Matched Legal Cases: ['Arts 6', 'Arts 7', 'Art. 2', 'Arts 118', 'Arts 133', 'Arts 118', 'Arts 133', 'Arts 15', 'Arts 120', 'Arts 26', 'Arts 32', 'Art. 32', 'Art. 16', 'Arts 122', 'Arts 137', 'Art. 34']

Bosnia and Herzegovina, Release of Prisoners of War and Tracing Missing Persons After the End of Hostilities | How does law protect in war? - Online casebook
A. General Framework Agreement for Peace in Bosnia and Herzegovina
[Source: Reproduced in extenso in ILM, vol. 35, 1996, p. 75]

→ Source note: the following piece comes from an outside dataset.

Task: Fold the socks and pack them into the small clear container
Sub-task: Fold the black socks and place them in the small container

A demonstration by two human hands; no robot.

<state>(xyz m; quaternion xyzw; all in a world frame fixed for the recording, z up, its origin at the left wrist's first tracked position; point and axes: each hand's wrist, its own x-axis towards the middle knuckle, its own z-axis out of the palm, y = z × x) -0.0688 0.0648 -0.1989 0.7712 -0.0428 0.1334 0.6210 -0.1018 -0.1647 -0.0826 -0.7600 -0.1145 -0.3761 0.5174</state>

Concluded on November 21, 1995 in Dayton (United States) and signed in Paris on December 14, 1995 by the Presidents of the Republic of Bosnia and Herzegovina, the Federal Republic of Yugoslavia and the Republic of Croatia. (This Agreement brought the hostilities on the territory of Bosnia and Herzegovina to an end.)
The Parties shall release and transfer without delay all combatants and civilians held in relation to the conflict (hereinafter “prisoners”), in conformity with international humanitarian law and the provisions of this Article.
No later than thirty (30) days after the Transfer of Authority [which had to take place on December 19, 1995], the Parties shall release and transfer all prisoners held by them.
B. Tracing Missing Persons in Bosnia and Herzegovina
[Source: Girod C., “Bosnia-Herzegovina: Tracing Missing Persons”, in IRRC, No. 312, 1996, pp. 387-391]
Every war brings its share of missing persons, whether military or civilian. And every individual reported missing is then sought by a family anxiously awaiting news of their loved one. These families cannot be left in such a state of anguish.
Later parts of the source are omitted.